WHAT THIS TASK INVOLVES:
After locating "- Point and" in the listing below, copy that line and each one after it exactly, ending with the line that has "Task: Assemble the".

STORED DATA:

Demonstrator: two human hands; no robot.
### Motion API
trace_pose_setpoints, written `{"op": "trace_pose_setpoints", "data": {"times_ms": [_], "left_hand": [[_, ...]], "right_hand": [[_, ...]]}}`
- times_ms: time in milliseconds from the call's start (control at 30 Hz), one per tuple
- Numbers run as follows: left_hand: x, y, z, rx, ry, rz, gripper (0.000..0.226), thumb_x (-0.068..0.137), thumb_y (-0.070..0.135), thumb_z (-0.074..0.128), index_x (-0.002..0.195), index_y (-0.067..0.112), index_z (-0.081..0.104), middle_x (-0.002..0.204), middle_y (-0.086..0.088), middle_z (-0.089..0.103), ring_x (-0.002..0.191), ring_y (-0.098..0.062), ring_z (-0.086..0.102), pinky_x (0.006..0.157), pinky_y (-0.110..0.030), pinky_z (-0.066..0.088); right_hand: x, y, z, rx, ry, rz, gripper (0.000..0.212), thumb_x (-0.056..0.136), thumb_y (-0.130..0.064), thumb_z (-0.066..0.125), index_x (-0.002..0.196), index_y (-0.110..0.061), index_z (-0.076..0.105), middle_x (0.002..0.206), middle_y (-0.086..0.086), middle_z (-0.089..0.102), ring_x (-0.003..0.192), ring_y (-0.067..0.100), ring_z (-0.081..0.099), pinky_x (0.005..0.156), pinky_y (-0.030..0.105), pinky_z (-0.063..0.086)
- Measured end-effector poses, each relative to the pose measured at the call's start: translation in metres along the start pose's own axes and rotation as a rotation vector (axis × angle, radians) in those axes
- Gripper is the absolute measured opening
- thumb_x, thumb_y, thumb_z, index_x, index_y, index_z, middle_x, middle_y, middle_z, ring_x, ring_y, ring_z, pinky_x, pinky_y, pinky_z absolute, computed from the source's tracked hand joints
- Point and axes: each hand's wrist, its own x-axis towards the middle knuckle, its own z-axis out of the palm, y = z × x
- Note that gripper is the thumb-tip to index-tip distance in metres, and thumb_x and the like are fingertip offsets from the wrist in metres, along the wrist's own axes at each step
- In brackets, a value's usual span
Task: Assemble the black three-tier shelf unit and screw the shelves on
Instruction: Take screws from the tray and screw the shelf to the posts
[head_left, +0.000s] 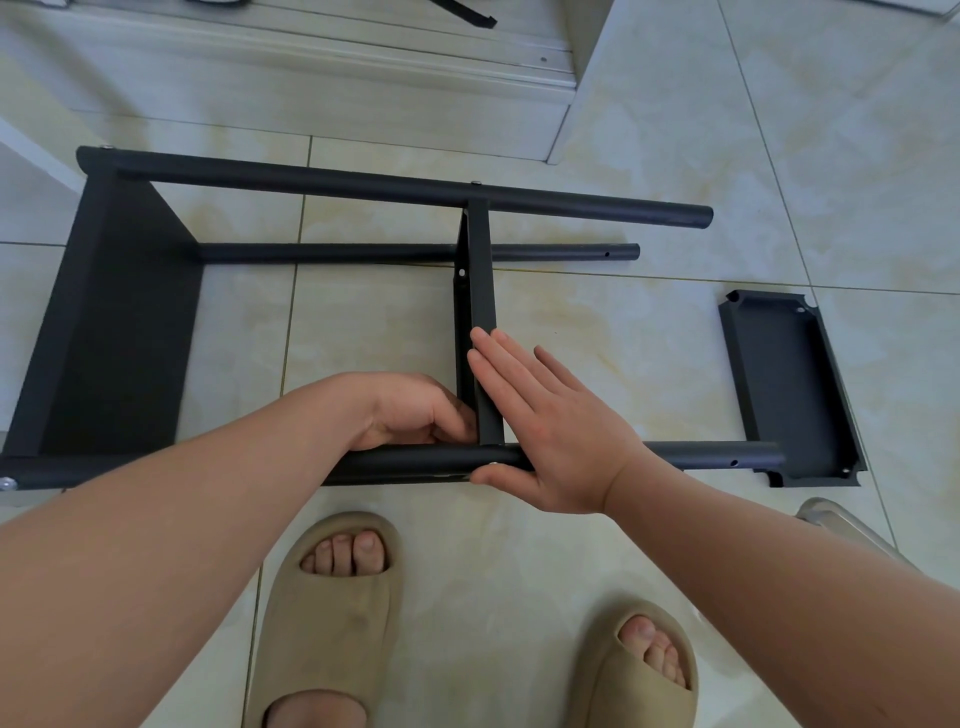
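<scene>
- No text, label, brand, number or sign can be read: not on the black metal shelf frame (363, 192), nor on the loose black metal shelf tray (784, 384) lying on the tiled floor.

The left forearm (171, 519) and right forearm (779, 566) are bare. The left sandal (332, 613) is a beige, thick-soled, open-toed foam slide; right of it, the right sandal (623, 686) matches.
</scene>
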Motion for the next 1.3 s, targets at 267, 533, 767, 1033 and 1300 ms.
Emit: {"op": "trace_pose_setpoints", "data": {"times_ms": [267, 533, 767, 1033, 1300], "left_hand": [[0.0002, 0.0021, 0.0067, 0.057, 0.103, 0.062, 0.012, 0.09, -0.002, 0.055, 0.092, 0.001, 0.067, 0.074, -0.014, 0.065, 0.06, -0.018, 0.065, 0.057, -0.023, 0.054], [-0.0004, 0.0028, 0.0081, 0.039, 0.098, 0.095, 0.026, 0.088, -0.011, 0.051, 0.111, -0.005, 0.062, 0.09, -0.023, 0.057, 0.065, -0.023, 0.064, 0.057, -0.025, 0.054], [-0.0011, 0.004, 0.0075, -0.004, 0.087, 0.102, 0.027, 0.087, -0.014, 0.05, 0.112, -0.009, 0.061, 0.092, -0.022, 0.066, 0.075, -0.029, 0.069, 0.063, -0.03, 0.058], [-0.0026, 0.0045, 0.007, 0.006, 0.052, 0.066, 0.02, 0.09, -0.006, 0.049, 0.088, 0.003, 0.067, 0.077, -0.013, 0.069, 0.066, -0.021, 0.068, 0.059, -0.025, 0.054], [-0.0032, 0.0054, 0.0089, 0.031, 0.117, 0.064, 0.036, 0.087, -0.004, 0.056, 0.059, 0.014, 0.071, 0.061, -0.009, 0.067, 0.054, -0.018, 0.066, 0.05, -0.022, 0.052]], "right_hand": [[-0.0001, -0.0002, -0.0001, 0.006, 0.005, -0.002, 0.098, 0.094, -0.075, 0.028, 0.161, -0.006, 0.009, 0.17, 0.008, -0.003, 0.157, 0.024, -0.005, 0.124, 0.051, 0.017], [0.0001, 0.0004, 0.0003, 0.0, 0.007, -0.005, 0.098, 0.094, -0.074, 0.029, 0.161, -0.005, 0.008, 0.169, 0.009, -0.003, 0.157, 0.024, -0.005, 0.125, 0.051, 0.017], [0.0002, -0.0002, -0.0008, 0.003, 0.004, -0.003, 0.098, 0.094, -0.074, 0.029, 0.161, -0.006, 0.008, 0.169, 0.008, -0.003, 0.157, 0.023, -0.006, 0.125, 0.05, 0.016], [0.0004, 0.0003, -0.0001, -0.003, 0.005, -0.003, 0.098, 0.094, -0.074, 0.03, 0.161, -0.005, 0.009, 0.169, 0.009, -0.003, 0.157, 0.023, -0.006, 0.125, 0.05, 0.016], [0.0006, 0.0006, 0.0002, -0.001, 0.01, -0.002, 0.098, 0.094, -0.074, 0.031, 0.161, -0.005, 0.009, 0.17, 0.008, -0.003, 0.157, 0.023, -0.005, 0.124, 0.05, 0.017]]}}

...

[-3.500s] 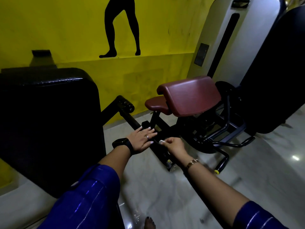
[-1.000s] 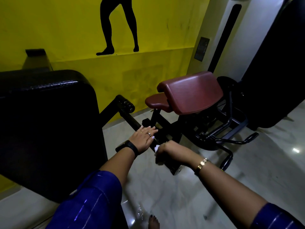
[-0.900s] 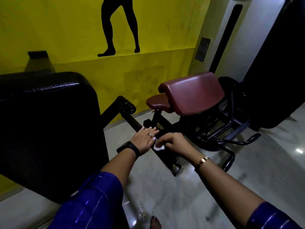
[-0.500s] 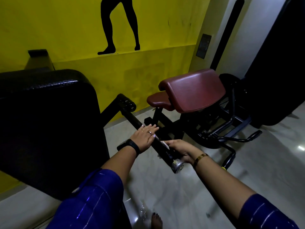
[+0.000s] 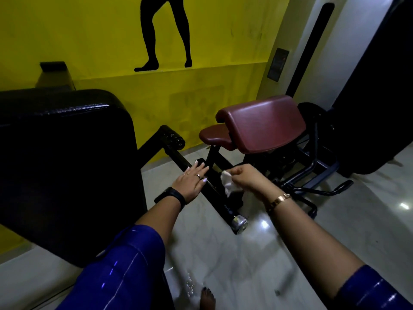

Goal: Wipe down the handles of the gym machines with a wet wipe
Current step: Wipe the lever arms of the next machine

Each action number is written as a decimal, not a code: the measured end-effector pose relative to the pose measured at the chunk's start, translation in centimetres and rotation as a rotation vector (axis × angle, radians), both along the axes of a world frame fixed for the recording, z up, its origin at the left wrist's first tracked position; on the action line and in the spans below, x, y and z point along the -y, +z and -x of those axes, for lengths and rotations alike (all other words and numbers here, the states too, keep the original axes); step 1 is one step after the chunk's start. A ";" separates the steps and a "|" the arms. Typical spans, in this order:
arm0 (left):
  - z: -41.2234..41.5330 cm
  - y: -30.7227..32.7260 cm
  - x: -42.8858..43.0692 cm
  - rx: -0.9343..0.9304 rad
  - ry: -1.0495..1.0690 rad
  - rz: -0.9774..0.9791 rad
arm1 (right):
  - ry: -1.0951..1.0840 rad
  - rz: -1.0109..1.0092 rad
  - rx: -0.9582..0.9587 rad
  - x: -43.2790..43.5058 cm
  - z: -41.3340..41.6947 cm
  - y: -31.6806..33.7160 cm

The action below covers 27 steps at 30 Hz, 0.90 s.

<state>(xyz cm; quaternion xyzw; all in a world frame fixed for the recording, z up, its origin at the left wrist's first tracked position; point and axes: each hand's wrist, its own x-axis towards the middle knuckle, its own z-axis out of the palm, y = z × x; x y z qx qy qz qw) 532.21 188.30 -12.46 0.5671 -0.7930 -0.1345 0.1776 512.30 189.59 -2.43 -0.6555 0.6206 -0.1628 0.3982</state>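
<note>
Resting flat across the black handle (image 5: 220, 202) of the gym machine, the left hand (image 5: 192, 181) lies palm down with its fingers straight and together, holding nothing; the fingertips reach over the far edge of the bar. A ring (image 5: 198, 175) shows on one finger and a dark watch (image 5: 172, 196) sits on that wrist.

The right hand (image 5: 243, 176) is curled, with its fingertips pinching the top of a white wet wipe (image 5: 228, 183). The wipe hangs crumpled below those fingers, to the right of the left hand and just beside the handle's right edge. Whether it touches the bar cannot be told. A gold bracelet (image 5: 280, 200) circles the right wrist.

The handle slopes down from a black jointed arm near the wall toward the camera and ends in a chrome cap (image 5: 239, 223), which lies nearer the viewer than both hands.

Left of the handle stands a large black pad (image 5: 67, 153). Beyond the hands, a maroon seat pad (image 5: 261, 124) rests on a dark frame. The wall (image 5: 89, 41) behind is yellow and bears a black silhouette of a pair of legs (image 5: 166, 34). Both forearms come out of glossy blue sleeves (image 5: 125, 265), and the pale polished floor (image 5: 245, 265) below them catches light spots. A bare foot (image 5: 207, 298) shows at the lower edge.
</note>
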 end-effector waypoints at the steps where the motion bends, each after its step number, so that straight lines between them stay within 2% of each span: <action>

TASK RESPONSE:
- Point and axes: each hand's wrist, its own x-axis towards the middle knuckle, its own z-axis out of the palm, y = z × x
- Note that gripper is the thumb-tip to index-tip distance in metres, and thumb_x and the like are fingertip offsets from the wrist in metres, along the wrist's own axes at each step
- In brackets, a value's usual span
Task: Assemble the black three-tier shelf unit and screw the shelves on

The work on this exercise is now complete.